The world's fifth-largest automaker said in a statement that the suspension is a result of "disruptions in the supply of parts resulting from the coronavirus outbreak in China."
 
SO i am definitely not a market timer, but I can't help but think "this time it is different" (insert your laughs here).... All I see is we have never banned visitors from a country completely due to health that I recall, nor have I ever seen or heard of people being put into forced isolation / quarantine to the degree they are now. I just feel that there are people in both the US and Chinese government that think this Virus has a bigger potential impact than other scares like Mers and SARS. They keep saying "don't panic" the flu is much worse, but we don't close entry to whole populations or quarantine for the flu do we? Something is up and that is why there is such a huge WW effort to contain it like we haven't seen before.

So with that prelude I looked at all my funds and my emerging market stuff is 34% in China and my international is 8-9% in china. So in line w/ my existing IPS, I shifted much of my EM allocation to international to reduce china risk. Won't probably make a huge difference in the end, but at a minimum China GDP will take a hit in 2020. No way to avoid it at this point.
 
If it's different in some ways, it will probably be the same in others.


My thinking (dangerous, I know) suggests that whatever the impact on commerce and the markets, it will be world-wide. IOW no equity market will be completely safe if the global economy stagnantes. And I can't imagine China can take a dive without a cascade effect. That's not to say all of this will happen (global equities crash), but moving your bets out of China might not do as much good as one would hope for.
 
It is true that this shall pass but I think wise investors should consider the likely economic impact for the next year. Supply chains will be disrupted, China is an integral part. Consumer spending in China will be devastated both because they are staying at home and because of lost wages. Earnings reports are retrospective so don't use them as a part of your investment plan. Right now, IMHO, equity buyers resemble the behavior of the market in 2007. When the impact is reflected in corporate profits we will see 2008 all over again.

China's Central Bank is adding liquidity to its short term market today. This tells me that they see problems ahead. Remember that China has no social security program, just assurances made that the government will take care of the elderly. As a result, Chinese save and invest in real estate for retirement. Many purchased condos now sit vacant. They have their own housing downturn. Some industrial firms have been the walking dead for years, Xi Jinping has been trying to close them as their employees retire. China has depended on rapid economic growth to support their transition to a market economy. This virus is a black swan for them.

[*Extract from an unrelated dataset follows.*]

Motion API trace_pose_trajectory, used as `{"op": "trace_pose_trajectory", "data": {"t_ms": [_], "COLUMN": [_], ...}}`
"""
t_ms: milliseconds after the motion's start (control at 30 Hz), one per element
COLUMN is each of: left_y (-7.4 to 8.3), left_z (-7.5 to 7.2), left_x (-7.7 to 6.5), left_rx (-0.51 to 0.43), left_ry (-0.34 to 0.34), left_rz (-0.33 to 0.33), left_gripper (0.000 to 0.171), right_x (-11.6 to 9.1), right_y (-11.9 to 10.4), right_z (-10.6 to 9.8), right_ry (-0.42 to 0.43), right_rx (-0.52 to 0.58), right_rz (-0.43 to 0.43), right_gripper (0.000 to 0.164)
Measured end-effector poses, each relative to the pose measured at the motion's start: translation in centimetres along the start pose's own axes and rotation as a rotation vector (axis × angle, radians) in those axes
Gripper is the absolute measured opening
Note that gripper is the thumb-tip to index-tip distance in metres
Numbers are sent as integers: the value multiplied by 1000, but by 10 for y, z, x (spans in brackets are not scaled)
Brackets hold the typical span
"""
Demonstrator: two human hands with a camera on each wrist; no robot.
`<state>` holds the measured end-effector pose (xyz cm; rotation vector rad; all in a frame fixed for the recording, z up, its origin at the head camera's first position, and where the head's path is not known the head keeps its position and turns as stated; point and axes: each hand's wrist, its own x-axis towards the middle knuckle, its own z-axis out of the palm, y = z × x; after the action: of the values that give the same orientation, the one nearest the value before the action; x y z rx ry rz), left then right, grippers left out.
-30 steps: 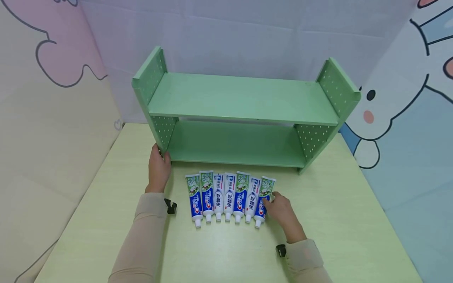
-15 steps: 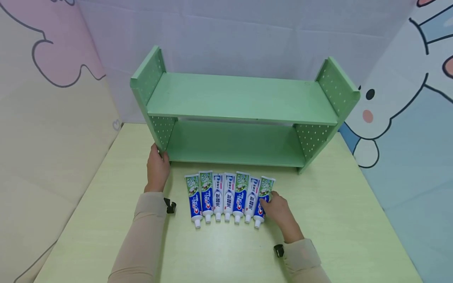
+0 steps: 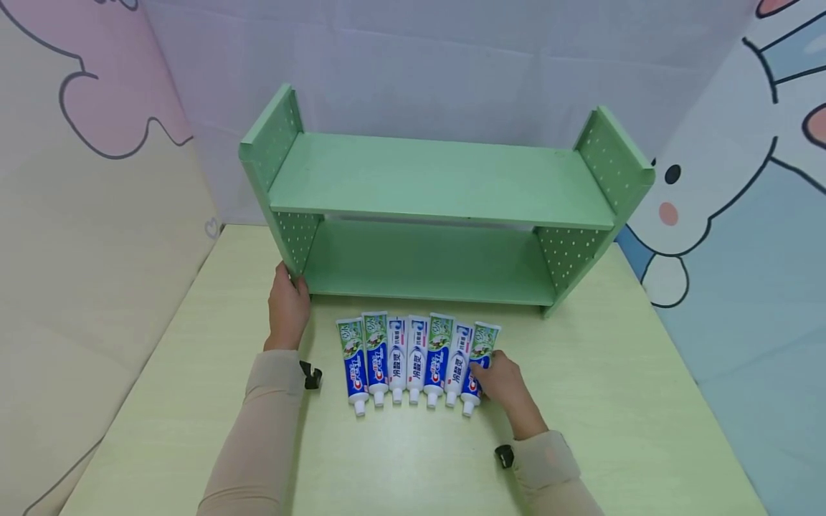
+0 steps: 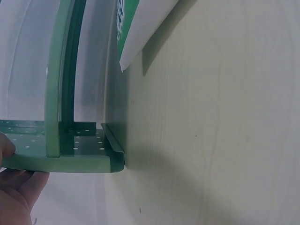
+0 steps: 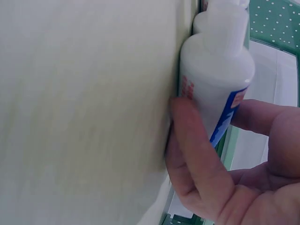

Personally, I am positioning myself in a defensive position in anticipation of an equity downturn.
Absolutely. This will have a global financial impact, and it could take a long time to recover.

The market has also been ignoring the dropping corporate profits S&P500 since Feb 2019.

My financial position is that I already rebalanced early Jan, so I’m sitting on my hands as usual. I already carry plenty of years in ready cash and fixed income.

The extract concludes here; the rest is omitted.